**Study material**
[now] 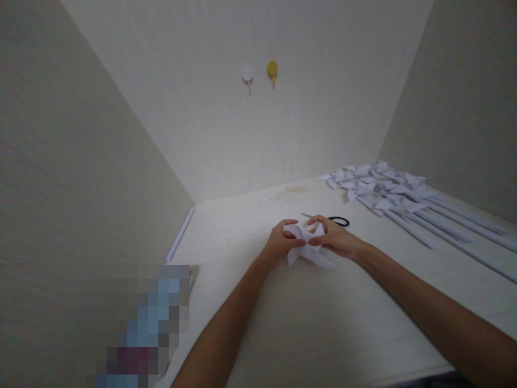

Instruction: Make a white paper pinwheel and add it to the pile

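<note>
A white paper pinwheel (309,255) is held between both hands above the middle of the table. My left hand (283,241) grips its left side, with the thumb pressed near the centre and the fingers behind the blades. On the other side, my right hand (329,237) pinches a blade with thumb and fingers. Two pointed blades stick out below the hands, toward me. Just beyond my right hand lie scissors (339,221) with black handles, partly hidden by that hand.
Several finished paper pinwheels (379,188) on white paper sticks (420,231) lie piled at the right. One white paper stick (180,235) rests along the left table edge. Walls enclose the white table (230,242); a yellow hook (272,69) and a white hook (247,74) hang on the back wall.
</note>
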`<state>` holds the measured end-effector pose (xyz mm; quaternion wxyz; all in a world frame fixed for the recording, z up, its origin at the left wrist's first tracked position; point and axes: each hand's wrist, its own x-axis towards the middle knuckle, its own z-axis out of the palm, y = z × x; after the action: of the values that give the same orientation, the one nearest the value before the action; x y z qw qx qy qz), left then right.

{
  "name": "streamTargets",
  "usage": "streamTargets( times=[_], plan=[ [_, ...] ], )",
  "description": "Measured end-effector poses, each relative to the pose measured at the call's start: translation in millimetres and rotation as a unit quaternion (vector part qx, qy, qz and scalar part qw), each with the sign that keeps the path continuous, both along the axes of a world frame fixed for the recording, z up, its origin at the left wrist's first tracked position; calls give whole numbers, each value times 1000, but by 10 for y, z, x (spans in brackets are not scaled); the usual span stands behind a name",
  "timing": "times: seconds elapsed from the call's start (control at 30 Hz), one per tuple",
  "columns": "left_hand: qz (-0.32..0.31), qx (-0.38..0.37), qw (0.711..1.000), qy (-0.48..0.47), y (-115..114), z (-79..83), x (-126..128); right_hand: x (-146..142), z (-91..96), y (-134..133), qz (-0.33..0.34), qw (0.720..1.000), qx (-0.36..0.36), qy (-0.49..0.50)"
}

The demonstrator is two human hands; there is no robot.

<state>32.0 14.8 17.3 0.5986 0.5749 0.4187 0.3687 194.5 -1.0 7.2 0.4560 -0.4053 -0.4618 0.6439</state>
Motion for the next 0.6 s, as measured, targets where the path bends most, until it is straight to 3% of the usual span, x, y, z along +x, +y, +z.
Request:
streamTargets(
  times=[0.6],
  plan=[
    [-29, 18, 997, 64, 74, -64, -42, 12, 9, 3, 23, 1000, -3, -17]
  ],
)
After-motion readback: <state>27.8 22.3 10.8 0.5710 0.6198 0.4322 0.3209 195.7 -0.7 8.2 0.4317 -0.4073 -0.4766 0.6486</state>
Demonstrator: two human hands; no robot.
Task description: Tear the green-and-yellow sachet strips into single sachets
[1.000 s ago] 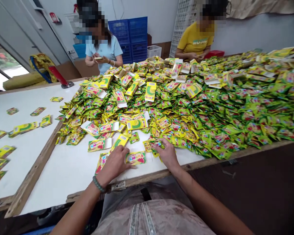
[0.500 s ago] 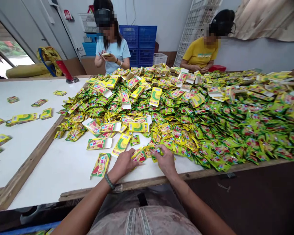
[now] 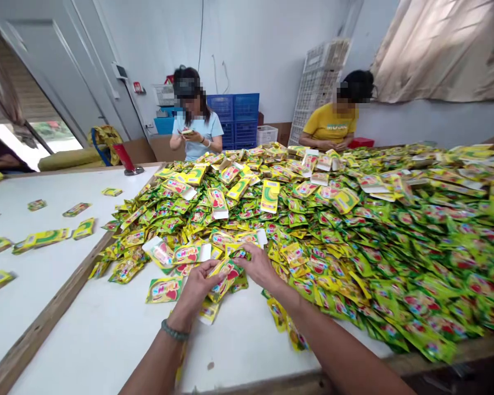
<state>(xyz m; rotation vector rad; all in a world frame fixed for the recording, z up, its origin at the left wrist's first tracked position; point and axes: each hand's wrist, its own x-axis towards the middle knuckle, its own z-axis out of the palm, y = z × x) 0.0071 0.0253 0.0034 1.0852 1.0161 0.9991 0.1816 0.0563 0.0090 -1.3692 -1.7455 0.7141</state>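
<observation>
A huge heap of small green-and-yellow sachets [image 3: 354,219] covers the white table [image 3: 107,334], mixed with flat yellow cardboard sleeves [image 3: 270,196]. My left hand [image 3: 197,285] is closed round a small bunch of sachets [image 3: 226,272], lifted just above the table at the heap's near edge. My right hand [image 3: 258,267] meets it from the right, fingers pinched on the same bunch. A loose sachet card [image 3: 163,289] lies just left of my left hand.
A second white table [image 3: 37,274] at left carries scattered sachets. Across the heap one person in a light blue shirt [image 3: 195,129] and one in a yellow shirt [image 3: 331,126] work. Blue crates [image 3: 239,118] stand by the back wall.
My view tilted up and moved closer. Both hands rose from the table and came together, gathering sachets that lay flat before into a bunch held between them.
</observation>
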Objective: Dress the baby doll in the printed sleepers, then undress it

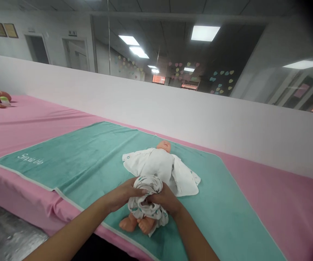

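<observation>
A baby doll lies on its back on a green blanket, its head away from me. A white baby garment covers its trunk, the sleeves spread out to both sides. Over the doll's lower legs, bunched white patterned baby clothing is gathered in a ring. My left hand grips this cloth on its left side, and my right hand grips it on the right, thumbs toward the middle. The doll's bare feet stick out below the cloth. My fingertips are partly hidden in the folds.
A pink sheet covers the padded surface under the blanket. Another doll lies at the far left beside a small bottle with a green part. Behind runs a white low wall with glass or a mirror above.
</observation>
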Demonstrator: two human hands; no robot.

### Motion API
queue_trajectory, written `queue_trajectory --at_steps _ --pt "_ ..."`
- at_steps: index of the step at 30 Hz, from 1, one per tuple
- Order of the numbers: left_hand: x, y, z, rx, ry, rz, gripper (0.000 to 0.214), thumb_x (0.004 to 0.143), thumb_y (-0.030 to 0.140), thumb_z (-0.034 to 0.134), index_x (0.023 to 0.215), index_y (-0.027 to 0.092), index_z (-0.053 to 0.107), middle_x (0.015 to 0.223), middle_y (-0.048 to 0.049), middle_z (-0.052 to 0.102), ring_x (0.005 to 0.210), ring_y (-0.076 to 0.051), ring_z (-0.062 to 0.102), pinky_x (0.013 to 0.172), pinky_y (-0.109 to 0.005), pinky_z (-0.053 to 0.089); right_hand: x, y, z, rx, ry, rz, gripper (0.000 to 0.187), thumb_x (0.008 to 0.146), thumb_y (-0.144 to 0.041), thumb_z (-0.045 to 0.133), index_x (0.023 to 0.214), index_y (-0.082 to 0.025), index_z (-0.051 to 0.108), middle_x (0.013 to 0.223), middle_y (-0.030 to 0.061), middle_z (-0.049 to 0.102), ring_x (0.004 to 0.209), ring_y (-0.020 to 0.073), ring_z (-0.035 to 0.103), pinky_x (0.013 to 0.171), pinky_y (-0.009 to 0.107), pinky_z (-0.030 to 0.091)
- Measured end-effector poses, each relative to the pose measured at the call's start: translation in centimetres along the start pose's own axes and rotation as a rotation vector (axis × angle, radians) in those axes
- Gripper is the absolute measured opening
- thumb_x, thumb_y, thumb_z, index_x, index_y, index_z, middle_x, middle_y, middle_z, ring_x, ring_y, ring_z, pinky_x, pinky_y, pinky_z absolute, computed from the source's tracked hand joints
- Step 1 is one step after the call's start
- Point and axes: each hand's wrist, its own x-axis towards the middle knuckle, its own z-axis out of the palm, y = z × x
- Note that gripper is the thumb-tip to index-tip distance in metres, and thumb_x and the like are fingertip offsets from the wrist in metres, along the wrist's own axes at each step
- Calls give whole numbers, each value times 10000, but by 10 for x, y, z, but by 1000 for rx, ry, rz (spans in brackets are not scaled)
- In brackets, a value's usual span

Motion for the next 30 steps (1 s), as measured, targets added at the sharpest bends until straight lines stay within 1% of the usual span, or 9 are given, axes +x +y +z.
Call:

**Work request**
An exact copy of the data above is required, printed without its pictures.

**Answer space**
[now] 

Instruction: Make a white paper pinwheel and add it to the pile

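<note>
A white paper pinwheel (309,255) is held between both hands above the middle of the table. My left hand (283,241) grips its left side, with the thumb pressed near the centre and the fingers behind the blades. On the other side, my right hand (329,237) pinches a blade with thumb and fingers. Two pointed blades stick out below the hands, toward me. Just beyond my right hand lie scissors (339,221) with black handles, partly hidden by that hand.
Several finished paper pinwheels (379,188) on white paper sticks (420,231) lie piled at the right. One white paper stick (180,235) rests along the left table edge. Walls enclose the white table (230,242); a yellow hook (272,69) and a white hook (247,74) hang on the back wall.
</note>
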`<state>` holds the measured end-effector pose (xyz mm; quaternion wxyz; all in a world frame fixed for the recording, z up, its origin at the left wrist's first tracked position; point and axes: each hand's wrist, its own x-axis towards the middle knuckle, its own z-axis out of the palm, y = z × x; after the action: of the values that give the same orientation, the one nearest the value before the action; x y z qw qx qy qz), left then right.

{
  "name": "streamTargets",
  "usage": "streamTargets( times=[_], plan=[ [_, ...] ], )",
  "description": "Measured end-effector poses, each relative to the pose measured at the call's start: translation in millimetres and rotation as a unit quaternion (vector part qx, qy, qz and scalar part qw), each with the sign that keeps the path continuous, both along the axes of a world frame fixed for the recording, z up, its origin at the left wrist's first tracked position; calls give whole numbers, each value times 1000, but by 10 for y, z, x (spans in brackets are not scaled); the usual span stands behind a name",
  "timing": "times: seconds elapsed from the call's start (control at 30 Hz), one per tuple",
  "columns": "left_hand: qz (-0.32..0.31), qx (-0.38..0.37), qw (0.711..1.000), qy (-0.48..0.47), y (-115..114), z (-79..83), x (-126..128); right_hand: x (-146..142), z (-91..96), y (-134..133), qz (-0.33..0.34), qw (0.720..1.000), qx (-0.36..0.36), qy (-0.49..0.50)"
}

The demonstrator is two human hands; there is no robot.

<state>32.0 14.8 17.3 0.5986 0.5749 0.4187 0.3687 194.5 -1.0 7.2 0.4560 -0.4053 -0.4618 0.6439</state>
Motion for the next 0.6 s, as measured, targets where the path bends most, until it is straight to 3% of the usual span, x, y, z along +x, +y, +z.
Request:
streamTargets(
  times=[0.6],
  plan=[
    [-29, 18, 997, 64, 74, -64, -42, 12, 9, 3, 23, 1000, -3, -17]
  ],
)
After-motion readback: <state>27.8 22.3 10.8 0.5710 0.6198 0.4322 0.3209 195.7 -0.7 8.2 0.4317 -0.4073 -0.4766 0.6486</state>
Demonstrator: two human hands; no robot.
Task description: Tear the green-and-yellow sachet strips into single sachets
[1.000 s ago] 
[0.500 s ago] 
[now] 
<state>(xyz m; rotation vector rad; all in a world frame fixed for the recording, z up, its origin at the left wrist's first tracked position; point and axes: each hand's wrist, its own x-axis towards the middle knuckle, its own z-axis out of the palm, y = z × x) 0.0071 0.0253 0.0034 1.0852 1.0161 0.9991 0.1816 0.0563 0.0090 -1.3692 -1.7455 0.7141</state>
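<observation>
A huge heap of small green-and-yellow sachets [image 3: 354,219] covers the white table [image 3: 107,334], mixed with flat yellow cardboard sleeves [image 3: 270,196]. My left hand [image 3: 197,285] is closed round a small bunch of sachets [image 3: 226,272], lifted just above the table at the heap's near edge. My right hand [image 3: 258,267] meets it from the right, fingers pinched on the same bunch. A loose sachet card [image 3: 163,289] lies just left of my left hand.
A second white table [image 3: 37,274] at left carries scattered sachets. Across the heap one person in a light blue shirt [image 3: 195,129] and one in a yellow shirt [image 3: 331,126] work. Blue crates [image 3: 239,118] stand by the back wall.
My view tilted up and moved closer. Both hands rose from the table and came together, gathering sachets that lay flat before into a bunch held between them.
</observation>
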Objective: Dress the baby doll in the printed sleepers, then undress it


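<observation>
A baby doll lies on its back on a green blanket, its head away from me. A white baby garment covers its trunk, the sleeves spread out to both sides. Over the doll's lower legs, bunched white patterned baby clothing is gathered in a ring. My left hand grips this cloth on its left side, and my right hand grips it on the right, thumbs toward the middle. The doll's bare feet stick out below the cloth. My fingertips are partly hidden in the folds.
A pink sheet covers the padded surface under the blanket. Another doll lies at the far left beside a small bottle with a green part. Behind runs a white low wall with glass or a mirror above.
</observation>
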Demonstrator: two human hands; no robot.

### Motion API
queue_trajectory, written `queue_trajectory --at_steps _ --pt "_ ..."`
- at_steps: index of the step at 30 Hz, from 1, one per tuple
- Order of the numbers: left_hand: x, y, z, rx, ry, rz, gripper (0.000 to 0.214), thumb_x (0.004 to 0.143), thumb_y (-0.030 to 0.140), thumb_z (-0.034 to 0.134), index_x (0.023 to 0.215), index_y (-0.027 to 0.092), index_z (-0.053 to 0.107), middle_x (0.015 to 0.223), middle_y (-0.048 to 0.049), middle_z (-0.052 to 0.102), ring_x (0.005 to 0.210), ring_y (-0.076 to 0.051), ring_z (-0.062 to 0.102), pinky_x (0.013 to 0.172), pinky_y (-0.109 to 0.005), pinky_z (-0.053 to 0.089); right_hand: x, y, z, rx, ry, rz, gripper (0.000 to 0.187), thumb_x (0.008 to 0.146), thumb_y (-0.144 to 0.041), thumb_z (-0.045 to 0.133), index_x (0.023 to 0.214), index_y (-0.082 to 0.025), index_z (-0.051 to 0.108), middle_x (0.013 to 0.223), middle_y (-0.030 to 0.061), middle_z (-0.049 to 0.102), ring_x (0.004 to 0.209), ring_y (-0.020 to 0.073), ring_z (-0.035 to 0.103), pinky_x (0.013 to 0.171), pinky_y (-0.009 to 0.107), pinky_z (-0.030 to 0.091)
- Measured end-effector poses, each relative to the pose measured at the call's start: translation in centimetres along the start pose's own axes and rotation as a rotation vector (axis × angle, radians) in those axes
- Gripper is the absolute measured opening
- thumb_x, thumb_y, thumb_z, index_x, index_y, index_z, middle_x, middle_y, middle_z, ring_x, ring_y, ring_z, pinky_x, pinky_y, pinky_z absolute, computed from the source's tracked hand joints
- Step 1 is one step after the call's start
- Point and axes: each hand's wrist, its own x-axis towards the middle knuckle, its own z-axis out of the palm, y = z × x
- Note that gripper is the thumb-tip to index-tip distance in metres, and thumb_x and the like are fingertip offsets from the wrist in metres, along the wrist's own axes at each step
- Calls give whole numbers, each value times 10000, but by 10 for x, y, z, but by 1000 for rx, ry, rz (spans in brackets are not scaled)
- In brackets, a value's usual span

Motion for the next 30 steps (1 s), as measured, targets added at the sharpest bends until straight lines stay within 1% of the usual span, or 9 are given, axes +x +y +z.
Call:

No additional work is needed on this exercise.